Urban air quality is extremely poor. Unnoticed every day, we inhale soot, nitrogen oxides and poisonous particulate matter, of which we ourselves are the producers.  Together with Dutch design-duo of Smogware.org, Annemarie Piscaer and Iris de Kievith, I co-curated On Air, an exhibition responding to the urgent problem of air pollution and hosted by Ceramic Art London 2022. Conceived as a satellite exhibition to the Craft Potter Association’s annual fair, the show was mounted in the public foyer of Central Saint Martins, featuring five international and British artists. Using smog dust, clay, glaze, ceramics and clay stop-frame animation these diverse practices make visible and tangible the invisible poison of air pollution in order to provoke discussion and debate – to be a call to action

The featured artists are Smogware’s provocative teacups coloured with smog-stained glazes, Kim Abeles challenging work allowing ambient particulate dust to fall on commemorative plates revealing portraits of world leaders and their pledges on air quality. The show also includes work from glaze specialist Linda Bloomfield who has been representing lichen in glazes, as early-indicators of air pollution, Jasmine Pradissitto who sculpts in Noxtek, a ceramic geopolymer capable of absorbing nitrogen dioxide and my own work, combining ceramics with clay animation to bring the topic of gasping for breath to life. On Air also features the Air Lab – a place for informal discussion where visitors can hear about how the work has been made, how the works and glazes can be ‘read’, with more information to inspire makers to get involved with an expanding international network of artists exploring the problem of air pollution.

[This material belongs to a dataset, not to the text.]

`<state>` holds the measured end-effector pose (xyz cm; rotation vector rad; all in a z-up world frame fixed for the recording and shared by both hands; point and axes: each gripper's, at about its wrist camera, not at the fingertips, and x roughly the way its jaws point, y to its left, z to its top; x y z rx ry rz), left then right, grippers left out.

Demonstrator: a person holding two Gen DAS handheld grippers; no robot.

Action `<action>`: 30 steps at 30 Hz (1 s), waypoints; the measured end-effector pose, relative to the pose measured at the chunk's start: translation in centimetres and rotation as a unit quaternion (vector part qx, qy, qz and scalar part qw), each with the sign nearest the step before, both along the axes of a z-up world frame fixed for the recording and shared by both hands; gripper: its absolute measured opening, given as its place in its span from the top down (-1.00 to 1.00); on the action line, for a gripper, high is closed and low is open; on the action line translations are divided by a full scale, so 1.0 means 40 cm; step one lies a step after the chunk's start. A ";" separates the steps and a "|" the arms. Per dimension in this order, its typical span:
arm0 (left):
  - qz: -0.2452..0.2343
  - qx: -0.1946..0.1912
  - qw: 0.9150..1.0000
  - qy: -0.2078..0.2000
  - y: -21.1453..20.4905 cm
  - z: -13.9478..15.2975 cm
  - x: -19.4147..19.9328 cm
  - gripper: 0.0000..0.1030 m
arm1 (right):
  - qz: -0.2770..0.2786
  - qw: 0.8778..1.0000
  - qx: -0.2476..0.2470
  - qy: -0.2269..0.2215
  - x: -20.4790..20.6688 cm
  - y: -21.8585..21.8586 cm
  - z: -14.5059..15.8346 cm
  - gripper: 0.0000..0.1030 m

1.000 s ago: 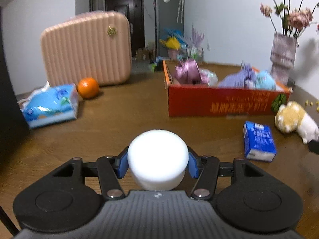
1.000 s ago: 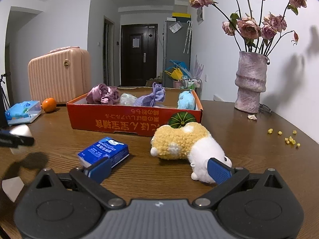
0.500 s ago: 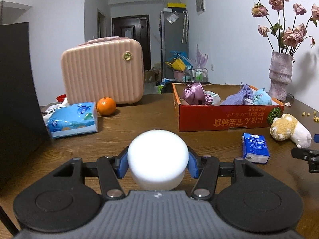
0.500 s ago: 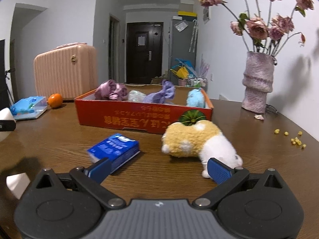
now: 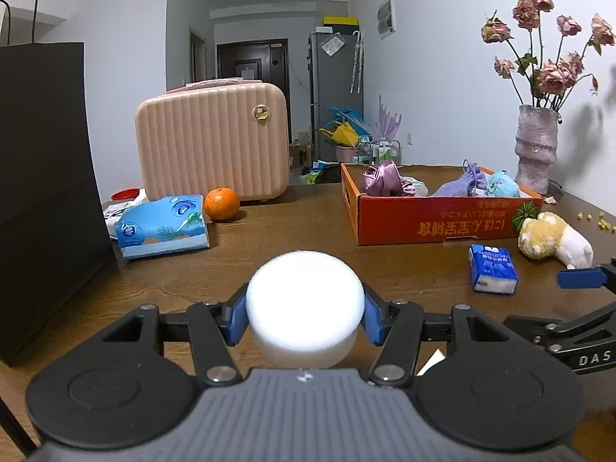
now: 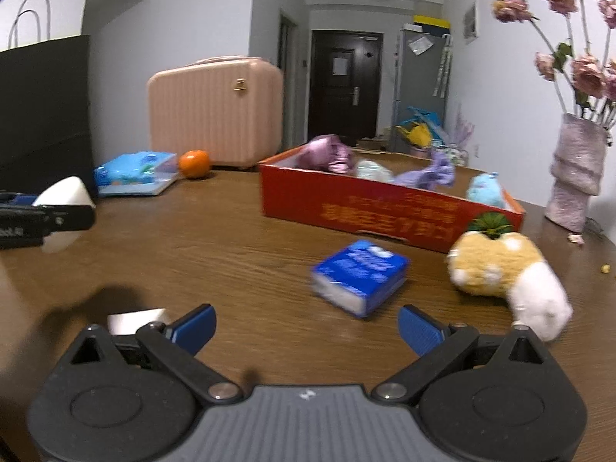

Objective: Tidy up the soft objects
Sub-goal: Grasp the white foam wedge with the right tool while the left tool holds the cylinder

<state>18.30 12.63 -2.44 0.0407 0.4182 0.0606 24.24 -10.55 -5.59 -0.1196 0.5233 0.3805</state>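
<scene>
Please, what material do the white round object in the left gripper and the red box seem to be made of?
White round object: probably foam or sponge, matte, with a fine grainy surface and no shine. It sits clamped between the jaws of the left gripper.
Red box: likely printed cardboard, with thin flat walls, a brown inner side and a slightly glossy red outside with lettering.

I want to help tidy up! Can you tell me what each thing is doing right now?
left hand-held gripper: shut on white foam ball
right hand-held gripper: open, holding nothing
red box: open-topped, holds soft things
plush toy: lying on table, outside box
blue tissue pack: lying on table
</scene>
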 end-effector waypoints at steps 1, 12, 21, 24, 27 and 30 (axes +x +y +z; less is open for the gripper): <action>0.000 0.002 1.000 0.000 0.003 -0.004 -0.006 -0.12 | 0.004 1.000 0.002 0.002 -0.007 0.012 0.000 -0.94; -0.008 -0.020 1.000 -0.015 0.038 0.002 -0.044 -0.12 | 0.033 0.999 0.011 0.037 -0.057 0.148 -0.005 -0.76; -0.020 -0.027 0.999 -0.017 0.044 0.005 -0.056 -0.12 | 0.040 0.997 -0.012 0.062 -0.064 0.229 -0.023 -0.29; -0.021 -0.030 0.999 -0.021 0.047 0.007 -0.058 -0.12 | 0.042 0.997 -0.008 0.071 -0.059 0.237 -0.027 -0.16; -0.021 -0.030 0.999 -0.021 0.047 0.008 -0.058 -0.12 | 0.049 0.996 -0.007 0.071 -0.060 0.246 -0.030 -0.01; -0.020 -0.030 0.999 -0.021 0.048 0.007 -0.058 -0.12 | 0.053 0.996 -0.010 0.074 -0.055 0.256 -0.035 0.10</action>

Images by Henry Bloomfield, David Pearl and Jo Pearl

Resonating Smog Collection

The making of the London editions of Smogware’s tea cups and Kim Abeles’ Lungs in Smog and World Leaders in Smog both involved gathering London smog particulate matter to show the immediacy and local relevancy of the problem. The aim was to tell powerful stories about the extent and impact of air pollution, as well as ceramic practice and clean air activism. Smogware London team collected smog dust from railings in Upper Thames Street, and mixed this particulate matter into the glazes of their ceramic tea cups in varying amounts in order to express the amount of smog city residents ingest over a lifetime. Abeles agreed to make two new pieces for the show: Lungs in Smog and a new addition to World Leaders in Smog featuring Mayor Sadiq Khan instead of the UK Prime Minister, reflecting how mayors are showing more leadership in delivering clean air than their national counterparts. The Sadiq Khan plate was placed alongside those of Angela Merkel created in Berlin, Emmanuel Macron created in Paris, XiXinping and Jacob Zuma created in Abeles’ hometown of Los Angeles. Working with Abeles, as curators we approached local London activists and makers to host her Smog Collectors. Stencils on Commemorative plates and panes of glass were placed in their gardens or roof tops of their homes for about 25 days in March 2022. There, Abeles’ stencils captured the ambient smog dust to reveal ghostly images. Collaborating hosts included the campaigner Rosamund Kissi Debrah – mother of Ella Roberta who suffered a fatal asthma attack in 2013 and had air pollution recorded on her death certificate, the first time in the world this has happened. Abeles’ work was also ‘exposed’ at the home of a clean air activist and mosaic artist in Catford, Greenpeace’s offices in busy Islington, Smogware London’s intern who lives close to the London Assembly as well as down wind of the congested North Circular Road and the Edmonton waste incinerator at the home of the founder of the Stop the Edmonton Incinerator Campaign. As another protestor against the expansion of the Edmonton incinerator, on Council tax strike and risking jail, I also exposed one of Kim’s Lungs in Smog on my roof in Archway, to highlight this campaign within the exhibition. The London Smog Gathering display included a map showing were the smog dust was collected around the capital, and why we had chosen these locations.